--- Requirement ---
Please print every record below exactly as written, leaving out the pictures.

········

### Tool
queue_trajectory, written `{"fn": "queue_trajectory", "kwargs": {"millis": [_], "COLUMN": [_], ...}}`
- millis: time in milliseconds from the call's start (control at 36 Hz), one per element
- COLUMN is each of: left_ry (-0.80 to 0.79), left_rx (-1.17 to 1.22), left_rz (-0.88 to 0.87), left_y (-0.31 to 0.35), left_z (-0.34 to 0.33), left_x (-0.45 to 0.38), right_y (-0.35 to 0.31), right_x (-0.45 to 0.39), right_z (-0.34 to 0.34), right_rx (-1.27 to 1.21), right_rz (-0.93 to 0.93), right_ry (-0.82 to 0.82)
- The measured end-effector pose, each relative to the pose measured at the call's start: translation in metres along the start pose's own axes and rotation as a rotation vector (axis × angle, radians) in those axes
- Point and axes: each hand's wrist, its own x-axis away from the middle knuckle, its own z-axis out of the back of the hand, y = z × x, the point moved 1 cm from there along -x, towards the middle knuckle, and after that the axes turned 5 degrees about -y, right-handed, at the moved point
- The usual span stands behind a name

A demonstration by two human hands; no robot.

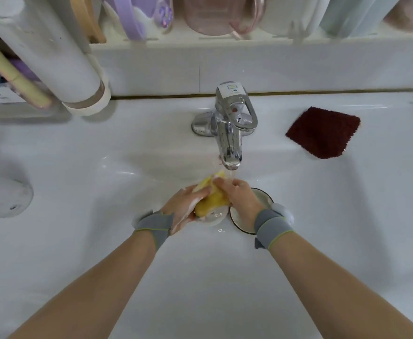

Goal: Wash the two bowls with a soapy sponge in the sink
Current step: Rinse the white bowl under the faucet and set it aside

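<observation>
Both hands, left [184, 206] and right [241, 198], gripping yellow sponge [212, 198] under running tap [230, 133]; long axis slanting away-right, bowl [265, 199] beneath.

Pretty tight right around the hands: the tap [230, 133] spout hangs just above and ahead of the right hand [241, 200], and a dark-rimmed bowl [239, 220] sits directly under that wrist. Left of the left hand [182, 207] the white basin [90, 216] is bare. The dark red cloth [324, 132] lies well off, ahead-right on the ledge.
</observation>
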Motion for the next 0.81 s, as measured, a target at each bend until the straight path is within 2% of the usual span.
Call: {"fn": "queue_trajectory", "kwargs": {"millis": [83, 167, 389, 583, 667, 806], "left_ry": [0.06, 0.085, 0.165, 0.163, 0.233, 0.267], "left_rx": [-0.171, -0.235, -0.415, -0.481, -0.536, -0.449], "left_rz": [-0.029, -0.054, -0.13, -0.17, -0.169, -0.096], "left_y": [0.003, 0.004, 0.018, 0.022, 0.023, 0.025], "left_z": [0.004, -0.005, -0.036, -0.049, -0.046, -0.029], "left_x": [-0.006, -0.012, -0.041, -0.053, -0.051, -0.043], "right_y": [-0.006, -0.009, -0.01, -0.002, 0.0, -0.001], "right_x": [0.001, 0.004, 0.009, 0.002, -0.003, -0.009], "right_z": [0.005, 0.013, 0.048, 0.05, 0.041, 0.02], "right_rx": [0.089, 0.143, 0.052, -0.082, -0.115, -0.135], "right_rz": [0.082, 0.113, 0.113, 0.038, -0.005, -0.014], "right_ry": [0.034, 0.076, 0.193, 0.244, 0.247, 0.184]}}
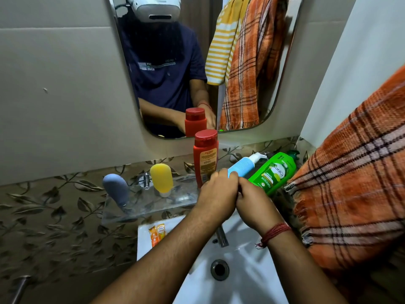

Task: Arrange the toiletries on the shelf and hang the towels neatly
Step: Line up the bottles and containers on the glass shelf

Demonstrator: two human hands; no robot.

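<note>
Head view, looking down over a white sink (245,279) at a clear glass shelf (140,207) fixed to the leaf-patterned wall below a mirror (197,62). On the shelf, from the left: a grey-blue squeeze bottle (116,189) leaning left, cap down; a yellow squeeze bottle (161,177) upright on its cap; a red bottle (205,157) upright at the middle, its reflection visible in the mirror behind. To the right, a blue-and-white pump bottle (243,166) and a green shampoo bottle (272,172) both lie tilted, tops pointing up-right. Both hands meet in front of the red bottle. Left hand (215,194): fingers curled, fingertips at the lower end of the pump bottle; whether its grip closes on that bottle cannot be told. Right hand (252,205): fingers curled against the left hand, just beside the base of the green bottle; what it holds cannot be told. Red thread band on the right wrist. Orange sachets (157,234) lie on the sink's left ledge. An orange plaid towel (355,176) hangs at the right, near the green bottle. In the mirror, a yellow striped towel (223,47) hangs beside the plaid one.
</note>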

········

--- The answer ---
### Tool
queue_trajectory, written `{"fn": "queue_trajectory", "kwargs": {"millis": [_], "COLUMN": [_], ...}}`
- millis: time in milliseconds from the call's start (control at 36 Hz), one per element
- COLUMN is each of: left_ry (-0.80 to 0.79), left_rx (-1.17 to 1.22), left_rz (-0.88 to 0.87), left_y (-0.31 to 0.35), left_z (-0.34 to 0.33), left_x (-0.45 to 0.38), right_y (-0.35 to 0.31), right_x (-0.45 to 0.39), right_z (-0.34 to 0.34), right_rx (-1.27 to 1.21), right_rz (-0.93 to 0.93), right_ry (-0.82 to 0.82)
- The measured end-effector pose, each relative to the pose measured at the call's start: translation in metres along the start pose's own axes and rotation as a rotation vector (axis × angle, radians) in those axes
- Point and axes: each hand's wrist, its own x-axis away from the middle knuckle, its own z-axis out of the back of the hand, y = z × x, the point moved 1 cm from there along -x, towards the middle knuckle, and after that the axes turned 5 degrees about -y, right-handed, at the moved point
- The usual span stands behind a name

A demonstration by two human hands; no robot.


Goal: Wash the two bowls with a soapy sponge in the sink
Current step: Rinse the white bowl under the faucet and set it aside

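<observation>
Both hands, left [184, 206] and right [241, 198], gripping yellow sponge [212, 198] under running tap [230, 133]; long axis slanting away-right, bowl [265, 199] beneath.

Pretty tight right around the hands: the tap [230, 133] spout hangs just above and ahead of the right hand [241, 200], and a dark-rimmed bowl [239, 220] sits directly under that wrist. Left of the left hand [182, 207] the white basin [90, 216] is bare. The dark red cloth [324, 132] lies well off, ahead-right on the ledge.
</observation>
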Motion for the next 0.81 s, as measured, a target at each bend until the straight path is within 2% of the usual span.
Call: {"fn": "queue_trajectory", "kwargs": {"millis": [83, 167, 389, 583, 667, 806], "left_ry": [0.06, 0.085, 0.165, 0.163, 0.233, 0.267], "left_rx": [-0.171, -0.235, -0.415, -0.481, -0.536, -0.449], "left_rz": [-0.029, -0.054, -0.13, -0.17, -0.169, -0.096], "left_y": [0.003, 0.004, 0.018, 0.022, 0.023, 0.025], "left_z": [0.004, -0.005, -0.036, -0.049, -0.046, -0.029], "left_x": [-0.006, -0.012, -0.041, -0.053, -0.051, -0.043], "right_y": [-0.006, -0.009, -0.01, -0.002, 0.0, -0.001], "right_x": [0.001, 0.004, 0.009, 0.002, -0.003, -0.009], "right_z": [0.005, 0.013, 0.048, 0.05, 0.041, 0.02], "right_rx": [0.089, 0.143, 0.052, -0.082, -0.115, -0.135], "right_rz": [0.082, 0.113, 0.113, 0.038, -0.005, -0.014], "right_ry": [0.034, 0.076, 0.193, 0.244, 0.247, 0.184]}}

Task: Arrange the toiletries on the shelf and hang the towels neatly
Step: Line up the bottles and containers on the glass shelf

Demonstrator: two human hands; no robot.

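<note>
Head view, looking down over a white sink (245,279) at a clear glass shelf (140,207) fixed to the leaf-patterned wall below a mirror (197,62). On the shelf, from the left: a grey-blue squeeze bottle (116,189) leaning left, cap down; a yellow squeeze bottle (161,177) upright on its cap; a red bottle (205,157) upright at the middle, its reflection visible in the mirror behind. To the right, a blue-and-white pump bottle (243,166) and a green shampoo bottle (272,172) both lie tilted, tops pointing up-right. Both hands meet in front of the red bottle. Left hand (215,194): fingers curled, fingertips at the lower end of the pump bottle; whether its grip closes on that bottle cannot be told. Right hand (252,205): fingers curled against the left hand, just beside the base of the green bottle; what it holds cannot be told. Red thread band on the right wrist. Orange sachets (157,234) lie on the sink's left ledge. An orange plaid towel (355,176) hangs at the right, near the green bottle. In the mirror, a yellow striped towel (223,47) hangs beside the plaid one.
</note>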

No additional response is required.